One major difference between HHT and PAH is that they involve mutations in different types of receptors. Although HHT is linked to mutations in genes encoding the type I receptor, ACVRL1, or the coreceptor, ENG, PAH correlates with mutations of the type II receptor BMPR2, although in few cases mutations in ACVRL1 have also been found. This raises the question as to whether the etiologies of these diseases can be explained by differences in ligand binding or downstream Smad-dependent or -independent signaling pathways. Another interesting point is that the type II receptor ActRIIA or ActRIIB cannot rescue BMPRII deficiency. Also, unlike ALK-1 and endoglin, which are primarily expressed in ECs, BMPRII is highly expressed in both ECs and VSMCs and, thus, is likely to directly influence EC and VSMC function.

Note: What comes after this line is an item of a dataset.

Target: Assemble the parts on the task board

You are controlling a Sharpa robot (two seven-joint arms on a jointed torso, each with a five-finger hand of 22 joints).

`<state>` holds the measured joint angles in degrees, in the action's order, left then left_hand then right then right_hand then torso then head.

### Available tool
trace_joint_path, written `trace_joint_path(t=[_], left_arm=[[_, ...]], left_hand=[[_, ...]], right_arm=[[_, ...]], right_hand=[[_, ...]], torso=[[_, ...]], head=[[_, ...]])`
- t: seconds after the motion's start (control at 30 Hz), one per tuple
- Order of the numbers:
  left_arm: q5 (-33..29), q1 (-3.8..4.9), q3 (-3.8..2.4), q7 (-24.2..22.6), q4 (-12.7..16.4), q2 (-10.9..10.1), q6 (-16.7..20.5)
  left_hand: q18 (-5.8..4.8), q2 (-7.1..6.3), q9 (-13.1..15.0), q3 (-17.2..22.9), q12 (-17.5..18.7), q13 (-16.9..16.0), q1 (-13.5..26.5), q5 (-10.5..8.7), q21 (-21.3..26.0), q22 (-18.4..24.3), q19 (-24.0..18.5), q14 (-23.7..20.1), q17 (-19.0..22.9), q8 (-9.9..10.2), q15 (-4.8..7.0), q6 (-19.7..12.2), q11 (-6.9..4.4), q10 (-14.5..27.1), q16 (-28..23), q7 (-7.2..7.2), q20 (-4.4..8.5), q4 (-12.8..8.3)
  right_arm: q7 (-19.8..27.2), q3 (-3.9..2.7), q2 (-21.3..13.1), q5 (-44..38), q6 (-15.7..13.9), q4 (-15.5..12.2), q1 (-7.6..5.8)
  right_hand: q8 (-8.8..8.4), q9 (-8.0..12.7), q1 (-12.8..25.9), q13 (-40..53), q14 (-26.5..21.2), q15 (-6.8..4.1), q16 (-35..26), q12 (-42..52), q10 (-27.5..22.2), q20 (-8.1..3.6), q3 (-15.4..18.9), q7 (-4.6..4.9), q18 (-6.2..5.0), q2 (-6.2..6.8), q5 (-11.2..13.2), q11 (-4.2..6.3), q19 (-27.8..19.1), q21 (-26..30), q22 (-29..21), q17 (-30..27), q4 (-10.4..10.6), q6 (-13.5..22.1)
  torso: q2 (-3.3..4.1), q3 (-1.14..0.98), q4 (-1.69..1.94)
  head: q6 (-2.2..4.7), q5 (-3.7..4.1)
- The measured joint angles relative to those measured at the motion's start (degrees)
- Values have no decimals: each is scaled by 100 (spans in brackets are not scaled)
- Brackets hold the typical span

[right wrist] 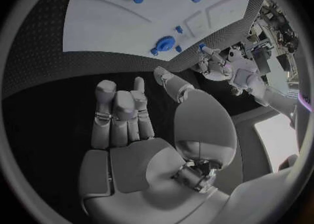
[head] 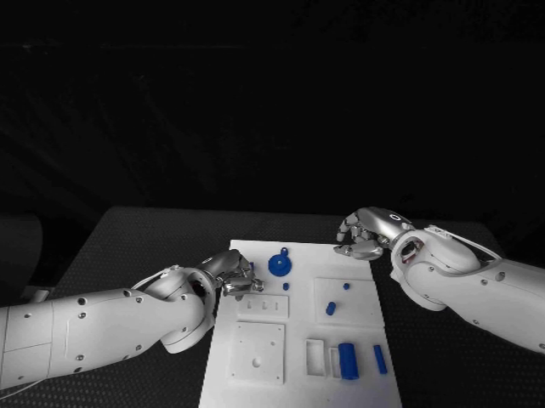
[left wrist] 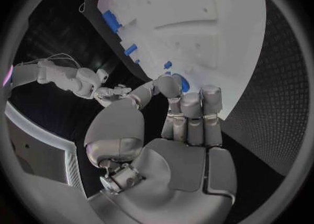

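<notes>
While the head view sets the blue gear (head: 280, 265) on the task board (head: 364, 382) beside the left hand (head: 227, 276), that wrist's view shows fingertips (left wrist: 171, 85) pinching a small blue part (left wrist: 183, 83); right hand (head: 368, 234) hovers at the board's far edge, fingers loosely curled, holding nothing.

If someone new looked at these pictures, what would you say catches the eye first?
The white task board glows against the black table, dotted with blue parts, above all the blue gear near its far end. The left hand and right hand flank that end.
</notes>
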<state>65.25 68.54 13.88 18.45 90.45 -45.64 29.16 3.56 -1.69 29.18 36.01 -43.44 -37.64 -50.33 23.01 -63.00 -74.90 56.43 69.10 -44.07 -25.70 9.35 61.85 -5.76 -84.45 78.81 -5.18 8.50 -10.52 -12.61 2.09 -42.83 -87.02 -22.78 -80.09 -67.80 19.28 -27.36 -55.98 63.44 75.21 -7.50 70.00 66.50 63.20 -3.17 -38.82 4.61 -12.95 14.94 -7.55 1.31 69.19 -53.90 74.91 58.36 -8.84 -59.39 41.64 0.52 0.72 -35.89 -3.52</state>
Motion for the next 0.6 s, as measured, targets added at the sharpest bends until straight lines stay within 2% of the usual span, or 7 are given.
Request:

It remains unclear as to how and why a disease that is caused by a mutation in a gene expressed widely throughout different vascular beds manifests primarily in only a few organs (e.g., the lung, brain, gastrointestinal tract, and liver). Vascular bed-specific endothelial effects of BMP-4 have been observed. BMP-4 exerts pro-oxidant, prohypertensive, and pro-inflammatory effects only in the systemic circulation, whereas pulmonary arteries are protected from these adverse effects of BMP-4 (Csiszar et al. 2008). Moreover, differences in shear stress and responses in different vascular beds likely contribute in the selective development of defects. The expression levels of various BMP receptors and attenuators at the cell surface, as well as the ligand availability in various vascular beds, likely contribute to the greater sensitivity of some vascular beds to mutations and phenotypic outcomes. A change in receptor availability may also alter the composition of preformed receptor complexes, such that BMPs might bind to different type I and type II receptors, thereby influencing the ratio between Smad-dependent and Smad-independent cascades (Hassel et al. 2003). In addition, some mutant receptors may become activated by uncommon ligands, as shown for activin binding to the mutant ALK-2 in FOP (Hatsell et al. 2015). Improving our understanding of how receptor complex localization and composition are disturbed in diseased ECs and VSMCs in different vascular beds may help explain why some tissues are more prone to develop vascular lesions than others.

The specific endothelial expression of ALK-1 and endoglin and their roles in vessel network formation has led to the hypothesis that targeting ALK-1 or endoglin could be a new therapeutic approach to regulate tumor angiogenesis and lymphangiogenesis. Thus, recent strategies for cancer treatment have focused on simultaneous inhibition of VEGF and ALK-1 or endoglin (Bhatt and Atkins 2014; Gupta et al. 2015). A neutralizing ALK-1 antibody (Necchi et al. 2014), or the ALK1-Fc (Wang et al. 2016b) or endoglin-Fc ligand traps (Gordon et al. 2014), combined with a VEGF inhibitor or chemotherapy have been reported to inhibit tumor growth. Although these trials are encouraging, the highly context-dependent effects of ALK-1 and endoglin in controlling vascular function warrant further research to prevent unwanted side-effects of these approaches.

CONCLUSION

Genetic vascular diseases have revealed major roles of BMPs in vascular development and dysfunction. Unraveling their functions has enabled the development of new potential therapeutics for several vascular-related pathologies such as PAH and FOP. In the future, the development of selective small molecules modifiers of BMP signaling will be an important challenge and should lead to new therapeutic opportunities.